### Task objective
Using the records below, write out again exactly the lines that begin at the line containing "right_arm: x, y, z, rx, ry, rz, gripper" and end at the line containing "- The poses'", and no other lines.

### Items from a dataset
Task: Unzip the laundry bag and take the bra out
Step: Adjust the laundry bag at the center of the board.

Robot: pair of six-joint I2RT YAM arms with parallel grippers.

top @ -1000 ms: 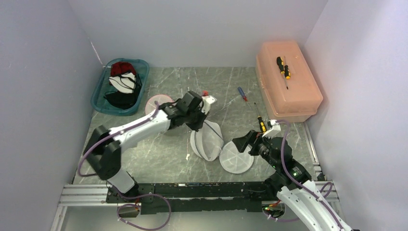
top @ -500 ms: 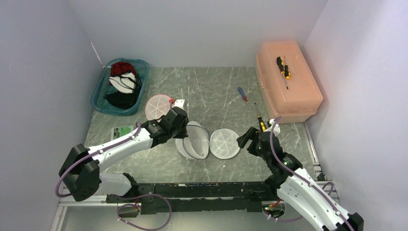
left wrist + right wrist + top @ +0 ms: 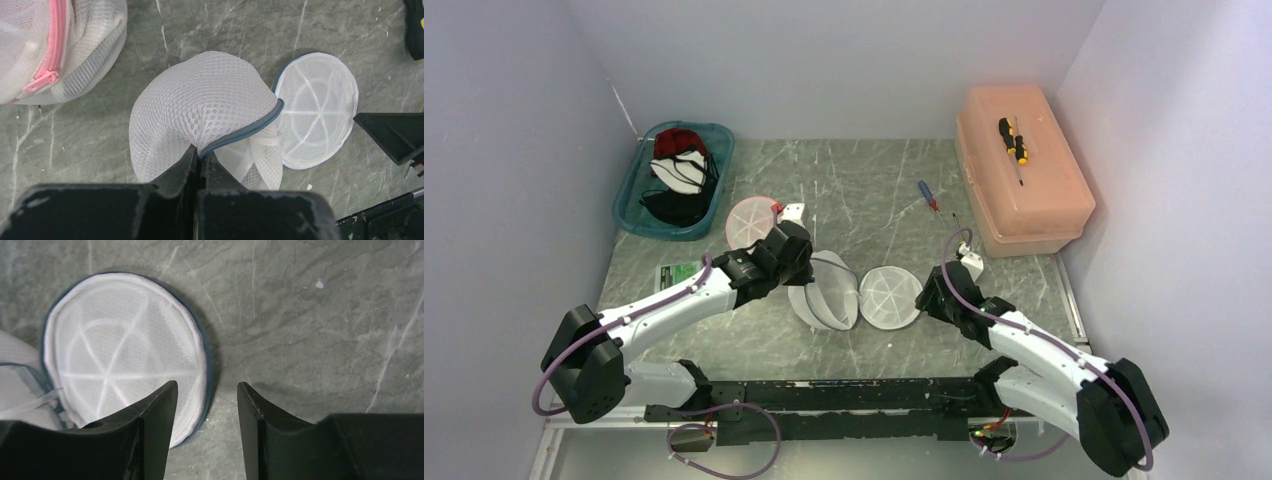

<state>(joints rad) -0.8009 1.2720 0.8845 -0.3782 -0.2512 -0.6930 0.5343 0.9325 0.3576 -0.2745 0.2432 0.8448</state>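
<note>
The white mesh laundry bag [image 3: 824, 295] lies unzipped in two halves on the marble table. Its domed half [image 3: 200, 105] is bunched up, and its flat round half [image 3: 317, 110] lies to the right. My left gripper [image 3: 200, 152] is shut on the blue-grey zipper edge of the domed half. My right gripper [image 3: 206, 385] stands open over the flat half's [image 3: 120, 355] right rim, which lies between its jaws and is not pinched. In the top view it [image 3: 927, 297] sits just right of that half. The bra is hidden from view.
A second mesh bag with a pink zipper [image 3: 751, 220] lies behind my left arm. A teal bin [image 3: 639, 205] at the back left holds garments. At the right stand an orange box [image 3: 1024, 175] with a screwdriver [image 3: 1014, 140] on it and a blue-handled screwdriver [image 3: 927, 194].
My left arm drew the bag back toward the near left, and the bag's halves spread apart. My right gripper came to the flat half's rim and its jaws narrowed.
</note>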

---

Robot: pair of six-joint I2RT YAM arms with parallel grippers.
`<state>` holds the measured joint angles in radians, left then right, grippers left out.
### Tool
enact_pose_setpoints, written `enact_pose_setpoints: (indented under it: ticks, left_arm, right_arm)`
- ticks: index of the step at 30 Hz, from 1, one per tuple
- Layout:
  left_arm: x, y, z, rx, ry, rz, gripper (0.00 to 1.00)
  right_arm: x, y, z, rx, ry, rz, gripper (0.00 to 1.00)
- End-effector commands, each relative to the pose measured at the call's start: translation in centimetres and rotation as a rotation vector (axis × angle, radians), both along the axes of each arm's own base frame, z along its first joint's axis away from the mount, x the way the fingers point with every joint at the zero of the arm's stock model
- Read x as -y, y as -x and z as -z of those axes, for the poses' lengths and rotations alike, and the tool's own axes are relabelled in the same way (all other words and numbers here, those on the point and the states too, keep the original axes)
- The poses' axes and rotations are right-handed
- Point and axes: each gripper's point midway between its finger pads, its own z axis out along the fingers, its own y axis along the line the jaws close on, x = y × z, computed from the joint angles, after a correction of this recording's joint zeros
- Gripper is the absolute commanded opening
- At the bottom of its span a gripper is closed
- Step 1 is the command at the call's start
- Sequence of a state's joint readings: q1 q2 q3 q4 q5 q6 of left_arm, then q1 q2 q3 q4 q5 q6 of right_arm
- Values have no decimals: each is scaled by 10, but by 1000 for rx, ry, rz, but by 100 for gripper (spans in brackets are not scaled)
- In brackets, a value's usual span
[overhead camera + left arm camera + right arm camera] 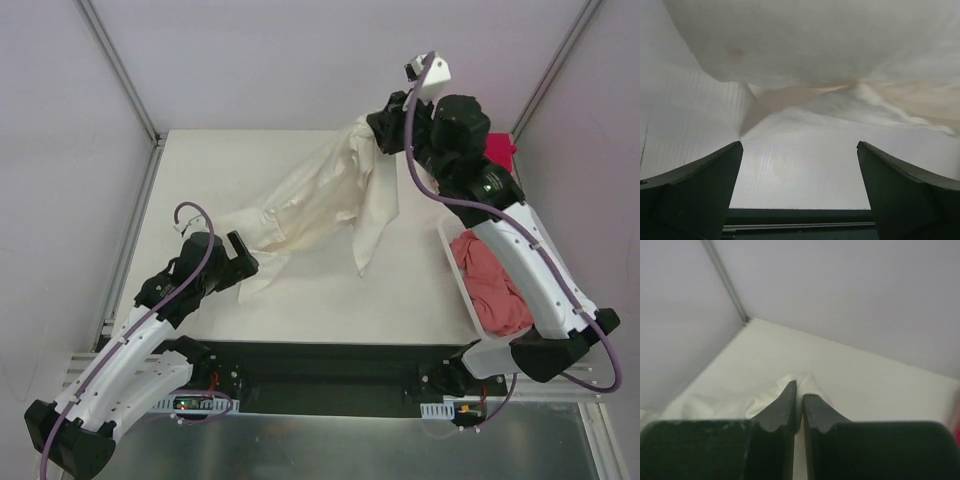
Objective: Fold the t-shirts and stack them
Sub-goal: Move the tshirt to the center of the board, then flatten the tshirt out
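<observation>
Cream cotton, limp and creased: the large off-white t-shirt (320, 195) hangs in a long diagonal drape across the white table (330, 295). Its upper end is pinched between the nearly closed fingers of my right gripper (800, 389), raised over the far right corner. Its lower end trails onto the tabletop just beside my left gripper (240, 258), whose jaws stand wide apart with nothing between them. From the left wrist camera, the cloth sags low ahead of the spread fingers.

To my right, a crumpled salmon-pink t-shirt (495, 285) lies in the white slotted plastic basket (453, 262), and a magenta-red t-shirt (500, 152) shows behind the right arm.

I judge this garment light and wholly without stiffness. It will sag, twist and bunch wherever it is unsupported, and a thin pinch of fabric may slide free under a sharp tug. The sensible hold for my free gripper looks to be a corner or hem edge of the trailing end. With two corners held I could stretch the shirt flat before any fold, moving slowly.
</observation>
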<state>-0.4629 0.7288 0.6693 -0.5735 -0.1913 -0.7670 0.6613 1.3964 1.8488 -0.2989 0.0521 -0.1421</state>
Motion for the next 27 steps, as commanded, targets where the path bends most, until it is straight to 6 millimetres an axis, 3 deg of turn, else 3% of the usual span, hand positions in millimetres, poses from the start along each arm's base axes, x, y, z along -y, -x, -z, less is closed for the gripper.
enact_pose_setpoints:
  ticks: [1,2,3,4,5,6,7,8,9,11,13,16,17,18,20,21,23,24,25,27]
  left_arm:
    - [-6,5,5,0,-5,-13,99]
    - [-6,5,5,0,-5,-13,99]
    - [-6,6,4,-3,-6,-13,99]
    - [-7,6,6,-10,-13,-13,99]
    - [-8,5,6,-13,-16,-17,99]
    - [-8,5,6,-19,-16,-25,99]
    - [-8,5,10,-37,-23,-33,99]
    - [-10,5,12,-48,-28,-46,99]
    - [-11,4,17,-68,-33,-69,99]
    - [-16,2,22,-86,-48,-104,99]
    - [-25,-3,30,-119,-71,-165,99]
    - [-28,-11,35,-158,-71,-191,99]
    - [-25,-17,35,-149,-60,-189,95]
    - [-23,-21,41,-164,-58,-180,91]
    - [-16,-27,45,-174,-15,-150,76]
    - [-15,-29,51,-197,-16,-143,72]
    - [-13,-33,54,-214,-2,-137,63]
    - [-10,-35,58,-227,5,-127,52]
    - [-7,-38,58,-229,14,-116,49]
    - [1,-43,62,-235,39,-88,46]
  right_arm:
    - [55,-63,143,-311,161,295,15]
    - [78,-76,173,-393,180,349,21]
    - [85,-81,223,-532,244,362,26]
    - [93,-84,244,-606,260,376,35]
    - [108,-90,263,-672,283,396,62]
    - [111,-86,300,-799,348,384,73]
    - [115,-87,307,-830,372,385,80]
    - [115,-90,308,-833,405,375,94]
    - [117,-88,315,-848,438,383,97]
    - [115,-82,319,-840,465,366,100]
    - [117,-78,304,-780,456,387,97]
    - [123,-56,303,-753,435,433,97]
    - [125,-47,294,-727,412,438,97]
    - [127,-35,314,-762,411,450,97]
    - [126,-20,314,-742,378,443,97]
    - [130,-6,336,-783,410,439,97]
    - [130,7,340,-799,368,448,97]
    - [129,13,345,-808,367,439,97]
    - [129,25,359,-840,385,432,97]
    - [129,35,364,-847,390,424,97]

### Finished task
  right_arm: x, y, z, rx, ry, rz, gripper (0.00 to 1.00)
- End-effector commands, each relative to the pose measured at the call's start: translation in centimetres and rotation as a rotation vector (axis × angle, radians), both along the axes of each arm's own base frame, z along its first joint's axis away from the mount, x the way the fingers point with every joint at the zero of the arm's stock model
- Read x as -y, y as -x and z as -z of those axes, for the poses' lengths and rotations alike, and the tool's own axes are relabelled in the same way (all other words and numbers here, those on the point and the states too, keep the original axes)
- The poses' axes and rotations are right-handed

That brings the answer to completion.